Electronic and magnetic properties of the HfO2 monolayer engineered by doping with transition metals and nonmetal atoms towards spintronic applications

Abstract

Doping two-dimensional (2D) materials is a vitally important method to modulate their electronic and magnetic properties. In this work, doping with transition metals (TM = Mn and Fe) and nonmetal atoms (X = B and C) is proposed to engineer the magnetism in the HfO₂ monolayer. The pristine monolayer is an intrinsically nonmagnetic insulator with a large band gap of 4.85 (6.43) eV as calculated using the PBE (HSE06) functional. Doping with Mn and Fe atoms induces monolayer magnetization with total magnetic moments of 3.00 and 4.00μ_B, respectively. Herein, Mn- and Fe-3d electrons produce mainly magnetic properties and regulate the electronic nature by forming new mid-gap energy states. Similarly, the 2p orbital of impurities plays a key role in determining the electronic and magnetic properties of B- and C-doped systems. Mn and B doping leads to the emergence of magnetic semiconductor nature, while the half-metallicity is obtained by doping with Fe and C atoms. Further, the substitution of the Hf–O pair with the TM–X pair is also studied. In these cases, both TM and X impurities induce the system magnetism, exhibiting an antiparallel spin orientation.

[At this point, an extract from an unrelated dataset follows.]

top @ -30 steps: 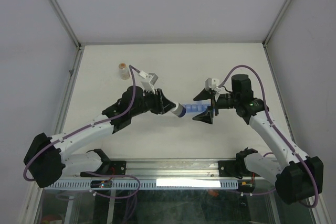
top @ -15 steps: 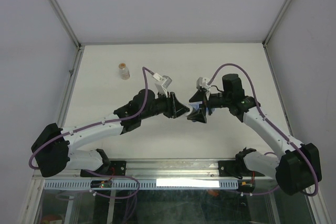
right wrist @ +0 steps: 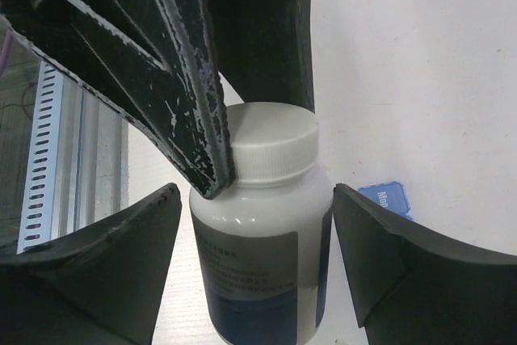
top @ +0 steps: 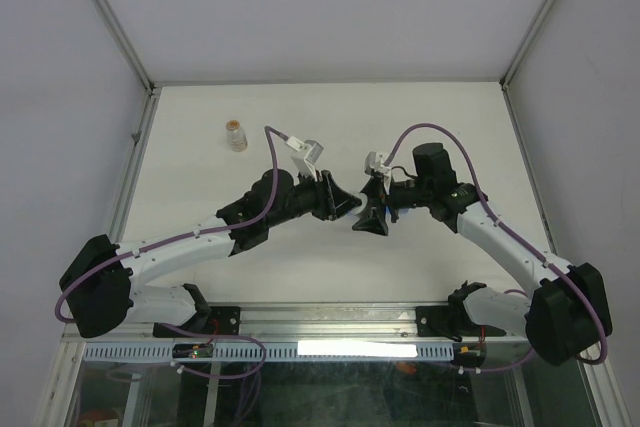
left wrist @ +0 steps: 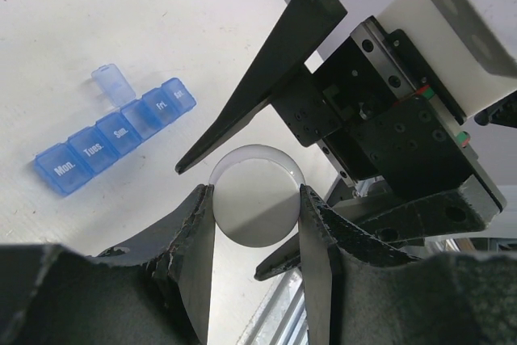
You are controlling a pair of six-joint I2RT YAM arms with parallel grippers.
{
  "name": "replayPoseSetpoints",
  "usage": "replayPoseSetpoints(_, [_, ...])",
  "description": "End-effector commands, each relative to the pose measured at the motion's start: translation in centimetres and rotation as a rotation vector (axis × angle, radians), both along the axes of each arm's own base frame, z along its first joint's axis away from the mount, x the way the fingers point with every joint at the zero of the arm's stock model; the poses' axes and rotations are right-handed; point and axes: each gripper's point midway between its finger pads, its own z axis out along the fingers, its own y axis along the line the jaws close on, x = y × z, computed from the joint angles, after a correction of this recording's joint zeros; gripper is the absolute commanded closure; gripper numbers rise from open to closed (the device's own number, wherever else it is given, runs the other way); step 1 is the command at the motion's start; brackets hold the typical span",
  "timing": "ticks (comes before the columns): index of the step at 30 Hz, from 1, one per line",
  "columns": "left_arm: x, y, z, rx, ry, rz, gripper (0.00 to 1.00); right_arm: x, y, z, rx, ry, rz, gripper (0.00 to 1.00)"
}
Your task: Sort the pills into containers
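Note:
My left gripper is shut on the white cap of a white pill bottle with a blue label, held above the table. My right gripper is open, its fingers on either side of the bottle's body with a gap on each side. In the top view the two grippers, left and right, meet at mid-table and hide the bottle. The blue pill organiser lies on the table below with one lid open; a corner of it shows in the right wrist view.
A small clear bottle with tan-orange contents stands at the far left of the table. Grey walls enclose the table on three sides, and a metal rail runs along the near edge.
The left gripper moved right with the bottle and the right gripper moved left to meet it. The right fingers now stand around the bottle. The organiser is now hidden in the top view.

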Motion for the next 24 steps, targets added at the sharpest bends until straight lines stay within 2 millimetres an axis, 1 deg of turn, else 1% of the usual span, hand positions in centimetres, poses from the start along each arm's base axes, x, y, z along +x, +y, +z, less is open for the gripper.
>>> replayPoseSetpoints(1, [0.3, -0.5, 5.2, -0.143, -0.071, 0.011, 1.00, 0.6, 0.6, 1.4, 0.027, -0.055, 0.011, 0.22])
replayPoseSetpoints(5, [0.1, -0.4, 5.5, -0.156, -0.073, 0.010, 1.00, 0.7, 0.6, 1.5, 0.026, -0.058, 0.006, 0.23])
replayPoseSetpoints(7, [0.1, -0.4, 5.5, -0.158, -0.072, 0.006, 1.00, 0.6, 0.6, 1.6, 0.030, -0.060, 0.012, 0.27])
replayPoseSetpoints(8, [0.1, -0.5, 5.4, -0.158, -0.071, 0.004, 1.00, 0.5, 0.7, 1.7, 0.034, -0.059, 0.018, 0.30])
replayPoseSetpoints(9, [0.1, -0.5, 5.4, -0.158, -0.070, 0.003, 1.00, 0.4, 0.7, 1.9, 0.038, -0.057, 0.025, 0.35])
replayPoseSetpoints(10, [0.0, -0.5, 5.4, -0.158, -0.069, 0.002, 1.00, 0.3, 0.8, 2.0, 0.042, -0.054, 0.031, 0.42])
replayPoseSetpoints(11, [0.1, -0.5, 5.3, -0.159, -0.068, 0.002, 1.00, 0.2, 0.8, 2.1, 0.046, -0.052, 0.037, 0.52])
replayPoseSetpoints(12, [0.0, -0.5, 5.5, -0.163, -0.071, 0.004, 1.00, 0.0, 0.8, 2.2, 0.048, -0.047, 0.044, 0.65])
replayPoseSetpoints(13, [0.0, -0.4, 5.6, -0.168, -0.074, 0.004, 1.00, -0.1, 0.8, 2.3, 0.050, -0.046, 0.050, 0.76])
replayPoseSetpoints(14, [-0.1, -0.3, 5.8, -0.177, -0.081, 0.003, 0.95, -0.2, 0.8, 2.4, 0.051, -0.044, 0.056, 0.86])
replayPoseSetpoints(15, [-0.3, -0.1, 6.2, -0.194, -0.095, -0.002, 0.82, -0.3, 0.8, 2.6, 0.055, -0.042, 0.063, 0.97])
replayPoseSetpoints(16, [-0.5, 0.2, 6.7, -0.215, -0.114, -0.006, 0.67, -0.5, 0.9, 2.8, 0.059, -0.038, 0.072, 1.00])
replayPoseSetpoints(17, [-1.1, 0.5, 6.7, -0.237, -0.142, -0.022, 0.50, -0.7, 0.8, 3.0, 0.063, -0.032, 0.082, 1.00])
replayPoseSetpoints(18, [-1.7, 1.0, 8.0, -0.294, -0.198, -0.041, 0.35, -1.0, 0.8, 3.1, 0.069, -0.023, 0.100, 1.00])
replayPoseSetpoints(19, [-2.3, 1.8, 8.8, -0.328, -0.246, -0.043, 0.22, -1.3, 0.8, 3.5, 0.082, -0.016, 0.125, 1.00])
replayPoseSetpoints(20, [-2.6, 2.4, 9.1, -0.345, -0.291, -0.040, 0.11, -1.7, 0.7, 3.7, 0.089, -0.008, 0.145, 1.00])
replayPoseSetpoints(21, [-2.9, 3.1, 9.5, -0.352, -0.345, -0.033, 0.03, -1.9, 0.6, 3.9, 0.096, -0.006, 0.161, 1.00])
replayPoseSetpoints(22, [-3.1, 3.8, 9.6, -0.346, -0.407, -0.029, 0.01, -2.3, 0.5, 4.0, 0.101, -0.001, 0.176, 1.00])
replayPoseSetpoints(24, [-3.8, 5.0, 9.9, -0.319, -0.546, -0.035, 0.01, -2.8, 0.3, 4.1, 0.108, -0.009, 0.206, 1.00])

Consequently, pair-atom-doped systems have smaller total magnetic moments in comparison with single-atom-doped systems. Interestingly, doping with all four Mn–B, Mn–C, Fe–B, and Fe–C pairs induces a magnetic semiconductor nature, where spin-dependent energy gaps are determined by the doping-induced multiple mid-gap energy states. When incorporated into the HfO₂ monolayer lattice, transition metals lose charge, while nonmetal impurities act as charge gainers. This study demonstrates the effectiveness of the doping method to engineer the magnetism in the HfO₂ monolayer for spintronic applications.